→ HOW TO COMPLETE THIS TASK:
Please copy exactly the lines from the top of the data through the line containing "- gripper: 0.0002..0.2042", and nothing else.

Data entries:
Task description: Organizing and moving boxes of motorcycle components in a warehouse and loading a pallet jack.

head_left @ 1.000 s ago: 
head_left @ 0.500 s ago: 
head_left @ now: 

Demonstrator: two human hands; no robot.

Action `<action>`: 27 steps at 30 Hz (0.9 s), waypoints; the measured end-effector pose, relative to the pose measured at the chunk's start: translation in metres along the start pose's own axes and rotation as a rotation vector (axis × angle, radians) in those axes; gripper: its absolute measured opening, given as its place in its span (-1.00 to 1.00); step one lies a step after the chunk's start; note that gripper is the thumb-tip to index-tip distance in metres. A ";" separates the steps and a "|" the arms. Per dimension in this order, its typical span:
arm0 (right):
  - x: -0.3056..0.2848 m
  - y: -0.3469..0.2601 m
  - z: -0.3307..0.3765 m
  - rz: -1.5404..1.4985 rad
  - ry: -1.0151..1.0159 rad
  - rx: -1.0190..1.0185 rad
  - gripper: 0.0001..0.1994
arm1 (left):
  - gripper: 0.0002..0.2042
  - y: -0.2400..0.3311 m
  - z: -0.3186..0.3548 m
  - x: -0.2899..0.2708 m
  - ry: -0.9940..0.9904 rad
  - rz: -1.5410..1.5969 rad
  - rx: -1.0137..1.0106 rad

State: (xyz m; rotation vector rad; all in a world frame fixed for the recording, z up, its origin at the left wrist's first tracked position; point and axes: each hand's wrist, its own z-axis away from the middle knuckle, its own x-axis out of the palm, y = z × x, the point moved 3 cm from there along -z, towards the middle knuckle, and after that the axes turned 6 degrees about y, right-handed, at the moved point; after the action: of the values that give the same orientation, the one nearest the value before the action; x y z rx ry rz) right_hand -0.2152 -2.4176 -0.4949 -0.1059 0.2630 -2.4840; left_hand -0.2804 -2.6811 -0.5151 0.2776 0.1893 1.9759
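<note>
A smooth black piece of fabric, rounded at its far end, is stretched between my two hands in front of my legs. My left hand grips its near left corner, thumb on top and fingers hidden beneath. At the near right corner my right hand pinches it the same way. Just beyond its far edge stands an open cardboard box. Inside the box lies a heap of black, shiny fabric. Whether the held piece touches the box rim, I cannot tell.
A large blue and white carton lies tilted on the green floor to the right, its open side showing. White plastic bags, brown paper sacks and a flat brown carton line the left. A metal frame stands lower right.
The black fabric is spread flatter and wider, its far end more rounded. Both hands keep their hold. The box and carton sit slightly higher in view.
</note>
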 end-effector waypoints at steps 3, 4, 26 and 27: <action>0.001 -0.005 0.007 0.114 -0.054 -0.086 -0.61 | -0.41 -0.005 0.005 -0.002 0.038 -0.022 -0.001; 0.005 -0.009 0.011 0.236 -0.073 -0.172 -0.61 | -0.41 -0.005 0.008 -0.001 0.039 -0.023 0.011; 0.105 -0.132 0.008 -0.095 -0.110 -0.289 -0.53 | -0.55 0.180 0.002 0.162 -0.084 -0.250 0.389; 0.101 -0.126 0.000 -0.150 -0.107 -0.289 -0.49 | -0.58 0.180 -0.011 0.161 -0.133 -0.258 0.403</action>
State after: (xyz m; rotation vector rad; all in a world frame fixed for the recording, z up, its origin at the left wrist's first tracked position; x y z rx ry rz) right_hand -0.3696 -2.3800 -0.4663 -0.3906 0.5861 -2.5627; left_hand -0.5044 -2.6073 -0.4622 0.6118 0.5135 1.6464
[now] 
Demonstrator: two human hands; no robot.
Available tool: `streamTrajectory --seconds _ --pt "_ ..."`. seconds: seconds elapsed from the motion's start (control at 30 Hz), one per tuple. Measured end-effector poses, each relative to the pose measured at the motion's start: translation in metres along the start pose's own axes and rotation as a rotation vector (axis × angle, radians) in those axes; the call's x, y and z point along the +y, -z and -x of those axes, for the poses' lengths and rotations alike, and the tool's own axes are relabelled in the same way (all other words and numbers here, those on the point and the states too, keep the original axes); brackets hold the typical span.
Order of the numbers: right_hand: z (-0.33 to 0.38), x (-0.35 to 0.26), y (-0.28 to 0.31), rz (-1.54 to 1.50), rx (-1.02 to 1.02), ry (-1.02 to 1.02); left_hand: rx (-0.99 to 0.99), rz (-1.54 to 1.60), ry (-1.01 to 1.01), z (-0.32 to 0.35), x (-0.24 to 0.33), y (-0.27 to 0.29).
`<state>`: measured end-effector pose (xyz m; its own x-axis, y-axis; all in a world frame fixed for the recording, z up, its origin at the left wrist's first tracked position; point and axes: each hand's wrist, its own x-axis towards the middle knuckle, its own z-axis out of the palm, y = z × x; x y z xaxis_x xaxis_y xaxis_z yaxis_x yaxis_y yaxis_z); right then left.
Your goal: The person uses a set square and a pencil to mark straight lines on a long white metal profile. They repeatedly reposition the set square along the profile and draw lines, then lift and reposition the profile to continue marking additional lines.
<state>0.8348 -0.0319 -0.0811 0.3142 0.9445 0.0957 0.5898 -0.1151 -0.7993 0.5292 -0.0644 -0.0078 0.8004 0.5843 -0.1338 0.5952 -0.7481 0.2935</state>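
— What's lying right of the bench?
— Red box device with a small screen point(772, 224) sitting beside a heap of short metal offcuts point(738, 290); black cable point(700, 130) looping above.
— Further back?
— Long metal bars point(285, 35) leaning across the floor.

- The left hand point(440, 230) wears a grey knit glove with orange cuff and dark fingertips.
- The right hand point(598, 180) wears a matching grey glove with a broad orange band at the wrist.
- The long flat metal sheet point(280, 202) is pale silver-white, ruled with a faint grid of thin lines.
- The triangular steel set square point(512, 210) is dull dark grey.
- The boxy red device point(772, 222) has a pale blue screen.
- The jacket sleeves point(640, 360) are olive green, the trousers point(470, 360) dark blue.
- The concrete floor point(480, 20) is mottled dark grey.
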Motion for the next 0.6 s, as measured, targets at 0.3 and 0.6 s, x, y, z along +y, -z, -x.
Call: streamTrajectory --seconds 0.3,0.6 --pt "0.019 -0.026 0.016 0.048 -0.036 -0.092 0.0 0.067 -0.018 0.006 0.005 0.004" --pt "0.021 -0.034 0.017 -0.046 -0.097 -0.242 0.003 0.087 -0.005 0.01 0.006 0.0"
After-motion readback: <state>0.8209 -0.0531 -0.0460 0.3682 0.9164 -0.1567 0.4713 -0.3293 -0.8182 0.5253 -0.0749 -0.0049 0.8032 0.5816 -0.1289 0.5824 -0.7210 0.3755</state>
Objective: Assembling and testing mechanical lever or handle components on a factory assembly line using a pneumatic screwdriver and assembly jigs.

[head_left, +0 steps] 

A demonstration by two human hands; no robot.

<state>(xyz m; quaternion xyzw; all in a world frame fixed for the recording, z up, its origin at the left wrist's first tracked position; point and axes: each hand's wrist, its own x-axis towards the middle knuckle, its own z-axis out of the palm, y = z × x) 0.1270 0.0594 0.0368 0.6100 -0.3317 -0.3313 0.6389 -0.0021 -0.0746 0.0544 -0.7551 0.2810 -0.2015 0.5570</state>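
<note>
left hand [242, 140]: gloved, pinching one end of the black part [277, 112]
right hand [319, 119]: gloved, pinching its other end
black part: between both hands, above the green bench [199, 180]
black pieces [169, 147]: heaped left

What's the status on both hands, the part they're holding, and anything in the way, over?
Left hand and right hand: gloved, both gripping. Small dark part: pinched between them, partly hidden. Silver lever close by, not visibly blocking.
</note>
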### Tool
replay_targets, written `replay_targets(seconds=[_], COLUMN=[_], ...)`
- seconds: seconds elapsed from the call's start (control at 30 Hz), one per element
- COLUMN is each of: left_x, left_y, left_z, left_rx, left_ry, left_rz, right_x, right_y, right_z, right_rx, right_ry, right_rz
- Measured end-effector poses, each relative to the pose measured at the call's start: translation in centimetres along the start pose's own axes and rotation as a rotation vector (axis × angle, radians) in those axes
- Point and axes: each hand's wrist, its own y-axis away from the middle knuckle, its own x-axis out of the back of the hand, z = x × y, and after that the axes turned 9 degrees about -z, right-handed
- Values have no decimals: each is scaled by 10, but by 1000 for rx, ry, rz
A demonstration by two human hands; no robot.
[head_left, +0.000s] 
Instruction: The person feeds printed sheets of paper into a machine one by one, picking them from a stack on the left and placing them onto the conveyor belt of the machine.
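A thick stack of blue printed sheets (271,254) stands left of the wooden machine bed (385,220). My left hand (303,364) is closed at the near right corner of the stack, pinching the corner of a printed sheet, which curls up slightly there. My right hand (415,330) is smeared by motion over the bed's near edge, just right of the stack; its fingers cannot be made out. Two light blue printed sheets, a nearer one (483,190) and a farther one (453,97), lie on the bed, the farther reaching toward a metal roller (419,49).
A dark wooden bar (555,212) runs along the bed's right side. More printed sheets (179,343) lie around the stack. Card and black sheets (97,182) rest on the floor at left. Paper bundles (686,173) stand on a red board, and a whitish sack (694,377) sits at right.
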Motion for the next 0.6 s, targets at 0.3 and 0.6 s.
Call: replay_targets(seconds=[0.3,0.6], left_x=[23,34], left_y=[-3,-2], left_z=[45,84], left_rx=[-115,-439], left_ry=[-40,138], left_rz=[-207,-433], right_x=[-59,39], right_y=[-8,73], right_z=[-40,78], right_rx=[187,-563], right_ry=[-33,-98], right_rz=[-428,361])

→ OUTPUT OF THE TASK:
Task description: Organizing and moving boxes of motorcycle components in a warehouse and loading a pallet jack.

head_left @ 1.000 s ago: 
head_left @ 0.500 s ago: 
head_left @ now: 

Demonstrator: two human hands; no robot.

Action `<action>`: 27 steps at 30 Hz (0.9 s), waypoints; the measured end-effector pose, relative to the pose measured at the chunk's start: translation in metres along the start pose's own axes and rotation as a rotation vector (axis × angle, radians) in those axes; gripper: its absolute measured opening, given as its place in its span (-1.00 to 1.00); step one lies a step after the chunk's start; note that gripper is the thumb-tip to index-tip distance in metres. A ";" separates the steps and a "|" the arms. Per dimension in this order, its typical span:
arm0 (right):
  - x: -0.3056..0.2848 m
  - y: -0.3469..0.2601 m
  - z: -0.3307..0.3765 m
  - rz: -1.5404..1.4985 rad
  - ry: -1.0151..1.0159 rad
  - rx: -1.0190..1.0185 rad
  - gripper: 0.0001..0.1994
arm1 (left):
  - gripper: 0.0002..0.2042

The answer was written out completely.